■ TRY IT: The answer must be the full listing, retyped exactly.
══ DATA EXCERPT
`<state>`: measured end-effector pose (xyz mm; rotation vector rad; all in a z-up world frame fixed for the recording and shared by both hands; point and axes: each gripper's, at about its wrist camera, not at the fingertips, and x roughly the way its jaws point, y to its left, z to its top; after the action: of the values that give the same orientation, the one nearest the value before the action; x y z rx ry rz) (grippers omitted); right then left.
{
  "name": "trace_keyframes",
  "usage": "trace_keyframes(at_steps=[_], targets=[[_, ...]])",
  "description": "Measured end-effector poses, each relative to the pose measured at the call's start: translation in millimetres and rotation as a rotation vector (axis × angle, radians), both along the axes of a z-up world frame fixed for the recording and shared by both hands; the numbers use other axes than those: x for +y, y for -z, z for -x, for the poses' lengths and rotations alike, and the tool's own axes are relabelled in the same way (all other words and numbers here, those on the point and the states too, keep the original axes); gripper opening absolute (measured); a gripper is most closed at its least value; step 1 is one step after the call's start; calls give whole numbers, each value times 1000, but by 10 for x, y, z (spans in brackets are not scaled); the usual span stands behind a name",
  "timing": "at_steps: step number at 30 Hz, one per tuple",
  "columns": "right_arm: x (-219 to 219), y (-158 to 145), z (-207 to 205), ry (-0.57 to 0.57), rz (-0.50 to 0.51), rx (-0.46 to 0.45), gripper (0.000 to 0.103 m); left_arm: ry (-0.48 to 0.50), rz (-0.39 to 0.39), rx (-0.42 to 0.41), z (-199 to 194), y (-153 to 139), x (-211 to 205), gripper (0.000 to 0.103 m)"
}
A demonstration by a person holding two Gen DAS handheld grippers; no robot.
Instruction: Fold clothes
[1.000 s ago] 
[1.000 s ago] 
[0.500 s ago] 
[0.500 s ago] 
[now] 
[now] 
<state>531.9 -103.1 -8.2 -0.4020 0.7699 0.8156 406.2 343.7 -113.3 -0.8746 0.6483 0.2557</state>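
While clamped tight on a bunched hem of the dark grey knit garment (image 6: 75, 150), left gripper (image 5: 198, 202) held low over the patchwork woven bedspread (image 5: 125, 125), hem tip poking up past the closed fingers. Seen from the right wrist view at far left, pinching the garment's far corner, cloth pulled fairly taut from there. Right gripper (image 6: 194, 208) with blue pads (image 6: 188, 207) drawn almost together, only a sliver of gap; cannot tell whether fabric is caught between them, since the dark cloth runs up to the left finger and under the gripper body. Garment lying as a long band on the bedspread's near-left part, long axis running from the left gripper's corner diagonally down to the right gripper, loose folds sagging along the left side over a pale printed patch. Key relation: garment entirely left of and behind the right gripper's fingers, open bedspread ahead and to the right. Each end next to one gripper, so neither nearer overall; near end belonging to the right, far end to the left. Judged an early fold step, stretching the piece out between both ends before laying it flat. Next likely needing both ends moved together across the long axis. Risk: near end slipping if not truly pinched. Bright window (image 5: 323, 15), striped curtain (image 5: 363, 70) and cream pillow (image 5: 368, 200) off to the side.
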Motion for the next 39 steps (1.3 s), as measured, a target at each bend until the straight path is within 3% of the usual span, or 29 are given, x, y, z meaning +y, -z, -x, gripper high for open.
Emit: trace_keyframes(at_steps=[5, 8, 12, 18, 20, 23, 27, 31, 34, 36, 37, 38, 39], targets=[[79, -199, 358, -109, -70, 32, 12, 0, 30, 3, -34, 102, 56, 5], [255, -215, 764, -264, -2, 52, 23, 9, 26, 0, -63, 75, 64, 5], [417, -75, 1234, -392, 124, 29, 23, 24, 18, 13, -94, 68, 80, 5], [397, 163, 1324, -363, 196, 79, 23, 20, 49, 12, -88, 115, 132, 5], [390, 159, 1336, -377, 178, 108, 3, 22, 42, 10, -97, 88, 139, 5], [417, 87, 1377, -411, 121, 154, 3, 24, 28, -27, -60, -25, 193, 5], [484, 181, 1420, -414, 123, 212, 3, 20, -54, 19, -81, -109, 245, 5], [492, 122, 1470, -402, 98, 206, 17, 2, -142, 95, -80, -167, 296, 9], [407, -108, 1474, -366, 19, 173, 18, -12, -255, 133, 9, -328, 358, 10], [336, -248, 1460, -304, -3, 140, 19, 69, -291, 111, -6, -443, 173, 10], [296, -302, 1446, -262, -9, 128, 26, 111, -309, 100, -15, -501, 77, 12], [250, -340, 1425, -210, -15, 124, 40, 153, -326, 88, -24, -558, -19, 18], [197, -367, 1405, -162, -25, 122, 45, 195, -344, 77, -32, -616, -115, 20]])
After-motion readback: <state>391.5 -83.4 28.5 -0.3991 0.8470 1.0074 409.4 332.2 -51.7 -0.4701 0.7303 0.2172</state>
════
■ SOLUTION FOR THIS TASK:
`<state>`: measured end-effector pose (xyz mm; rotation vector rad; all in a z-up world frame fixed for the recording and shared by both hands; point and axes: each gripper's, at about its wrist camera, not at the fingertips, and x roughly the way its jaws point, y to its left, z to its top; after the action: of the values that give the same orientation, the one nearest the value before the action; x y z rx ry rz) (grippers omitted); right then left.
{
  "name": "trace_keyframes",
  "usage": "trace_keyframes(at_steps=[_], targets=[[_, ...]])",
  "description": "Measured end-effector poses, each relative to the pose measured at the call's start: translation in millimetres and rotation as a rotation vector (axis × angle, radians), both along the axes of a z-up world frame fixed for the recording and shared by both hands; the numbers use other axes than those: x for +y, y for -z, z for -x, for the poses' lengths and rotations alike, and the tool's own axes are relabelled in the same way (all other words and numbers here, those on the point and the states too, keep the original axes); gripper opening absolute (measured); a gripper is most closed at its least value; step 1 is one step after the call's start; calls give whole numbers, each value times 1000, but by 10 for x, y, z (spans in brackets are not scaled); the usual span stands behind a name",
  "timing": "at_steps: step number at 30 Hz, one per tuple",
  "columns": "right_arm: x (-219 to 219), y (-158 to 145), z (-207 to 205), ry (-0.57 to 0.57), rz (-0.50 to 0.51), rx (-0.46 to 0.45), gripper (0.000 to 0.103 m); left_arm: ry (-0.48 to 0.50), rz (-0.39 to 0.39), rx (-0.42 to 0.41), z (-199 to 194), y (-153 to 139), x (-211 to 205), gripper (0.000 to 0.103 m)"
}
A demonstration by a person holding two Gen DAS handheld grippers; no robot.
Instruction: Fold clothes
[1.000 s ago] 
[1.000 s ago] 
[0.500 s ago] 
[0.500 s ago] 
[now] 
[now] 
<state>531.9 -103.1 -8.2 -0.4020 0.7699 0.8156 406.2 343.7 -113.3 -0.8746 0.6483 0.2557</state>
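While clamped tight on a bunched hem of the dark grey knit garment (image 6: 75, 150), left gripper (image 5: 198, 202) held low over the patchwork woven bedspread (image 5: 125, 125), hem tip poking up past the closed fingers. Seen from the right wrist view at far left, pinching the garment's far corner, cloth pulled fairly taut from there. Right gripper (image 6: 194, 208) with blue pads (image 6: 188, 207) drawn almost together, only a sliver of gap; cannot tell whether fabric is caught between them, since the dark cloth runs up to the left finger and under the gripper body. Garment lying as a long band on the bedspread's near-left part, long axis running from the left gripper's corner diagonally down to the right gripper, loose folds sagging along the left side over a pale printed patch. Key relation: garment entirely left of and behind the right gripper's fingers, open bedspread ahead and to the right. Each end next to one gripper, so neither nearer overall; near end belonging to the right, far end to the left. Judged an early fold step, stretching the piece out between both ends before laying it flat. Next likely needing both ends moved together across the long axis. Risk: near end slipping if not truly pinched. Bright window (image 5: 323, 15), striped curtain (image 5: 363, 70) and cream pillow (image 5: 368, 200) off to the side.
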Motion for the next 39 steps (1.3 s), as measured, a target at each bend until the straight path is within 3% of the usual span, or 29 are given, x, y, z meaning +y, -z, -x, gripper high for open.
Emit: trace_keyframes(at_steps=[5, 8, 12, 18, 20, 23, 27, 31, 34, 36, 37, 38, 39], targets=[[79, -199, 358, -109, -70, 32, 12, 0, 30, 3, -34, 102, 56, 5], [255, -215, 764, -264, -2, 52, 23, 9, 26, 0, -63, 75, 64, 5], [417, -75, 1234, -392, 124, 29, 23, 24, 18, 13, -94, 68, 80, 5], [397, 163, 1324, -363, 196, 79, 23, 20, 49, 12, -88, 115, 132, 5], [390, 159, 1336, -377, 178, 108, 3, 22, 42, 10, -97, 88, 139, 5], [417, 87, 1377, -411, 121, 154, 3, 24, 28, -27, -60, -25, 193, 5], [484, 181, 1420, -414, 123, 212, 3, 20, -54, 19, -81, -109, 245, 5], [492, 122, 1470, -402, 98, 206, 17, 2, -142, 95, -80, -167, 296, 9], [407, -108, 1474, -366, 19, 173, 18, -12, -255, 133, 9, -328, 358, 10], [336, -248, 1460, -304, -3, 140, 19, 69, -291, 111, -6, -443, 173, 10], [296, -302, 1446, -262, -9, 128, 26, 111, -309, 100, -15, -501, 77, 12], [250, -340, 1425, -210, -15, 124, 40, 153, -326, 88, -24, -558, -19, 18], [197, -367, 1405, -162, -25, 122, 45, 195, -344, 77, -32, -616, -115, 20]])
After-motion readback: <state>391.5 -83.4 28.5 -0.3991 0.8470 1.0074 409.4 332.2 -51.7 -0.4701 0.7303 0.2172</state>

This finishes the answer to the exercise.